**Your assignment**
Beginning with the line that holds "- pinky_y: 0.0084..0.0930" and ending with the last line below, please copy every line exactly, add nothing, and leave out the pictures.

====== Exercise data

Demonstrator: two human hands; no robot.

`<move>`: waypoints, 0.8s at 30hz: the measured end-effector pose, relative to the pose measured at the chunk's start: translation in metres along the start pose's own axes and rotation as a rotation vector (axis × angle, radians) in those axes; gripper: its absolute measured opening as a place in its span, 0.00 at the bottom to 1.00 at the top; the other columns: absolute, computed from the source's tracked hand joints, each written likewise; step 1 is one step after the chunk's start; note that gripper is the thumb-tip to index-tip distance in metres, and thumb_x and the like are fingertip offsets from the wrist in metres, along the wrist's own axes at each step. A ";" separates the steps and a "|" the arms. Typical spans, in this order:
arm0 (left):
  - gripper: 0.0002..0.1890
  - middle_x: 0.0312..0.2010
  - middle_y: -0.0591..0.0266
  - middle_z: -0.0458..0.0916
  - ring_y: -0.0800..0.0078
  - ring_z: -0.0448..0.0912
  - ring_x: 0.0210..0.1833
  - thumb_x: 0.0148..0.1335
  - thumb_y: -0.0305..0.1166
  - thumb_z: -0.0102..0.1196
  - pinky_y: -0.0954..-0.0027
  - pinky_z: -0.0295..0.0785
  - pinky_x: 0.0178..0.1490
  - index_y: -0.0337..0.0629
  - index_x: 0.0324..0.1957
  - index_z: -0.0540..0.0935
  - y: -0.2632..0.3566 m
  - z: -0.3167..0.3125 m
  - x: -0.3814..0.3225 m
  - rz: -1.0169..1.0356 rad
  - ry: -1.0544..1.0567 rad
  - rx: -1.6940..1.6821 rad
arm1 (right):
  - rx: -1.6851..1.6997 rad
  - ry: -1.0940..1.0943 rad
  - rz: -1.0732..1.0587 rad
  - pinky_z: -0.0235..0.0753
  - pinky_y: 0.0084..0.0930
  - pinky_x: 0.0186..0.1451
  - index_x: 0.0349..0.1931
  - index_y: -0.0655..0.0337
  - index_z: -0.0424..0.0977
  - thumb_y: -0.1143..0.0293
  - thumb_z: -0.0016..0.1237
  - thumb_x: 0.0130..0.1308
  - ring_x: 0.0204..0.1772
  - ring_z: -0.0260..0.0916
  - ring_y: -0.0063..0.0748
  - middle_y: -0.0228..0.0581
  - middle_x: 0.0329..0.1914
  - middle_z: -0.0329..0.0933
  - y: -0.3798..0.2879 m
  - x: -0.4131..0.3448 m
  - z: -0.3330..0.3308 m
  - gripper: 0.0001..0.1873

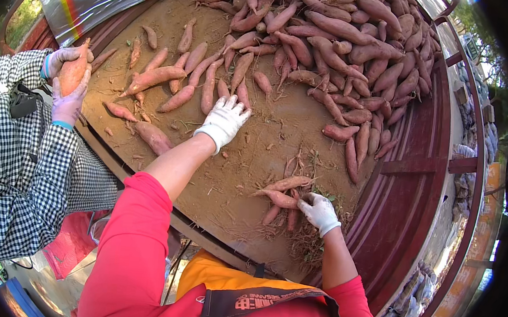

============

**Output of the exercise**
  - pinky_y: 0.0084..0.0930
  - pinky_x: 0.0186..0.1451
  - index_x: 0.0349..0.1931
  - index_y: -0.0655..0.0337
  - index_z: -0.0424..0.0977
  - thumb_y: -0.1143..0.0293
  - thumb_z: -0.0016..0.1237
  - thumb_x: 0.0130..0.1308
  - ring_x: 0.0204..0.1772
  - ring_z: -0.0260..0.0916
  - ring_y: -0.0063..0.0748
  - middle_y: -0.0228..0.0581
  - middle_x: 0.0329..0.1914
  - middle_z: -0.0329..0.0933
  - y: -0.3798..0.2879 m
  - x: -0.4131..0.3448 m
  - z: -0.3330..0.3308 m
  - gripper: 0.0001..0.1873

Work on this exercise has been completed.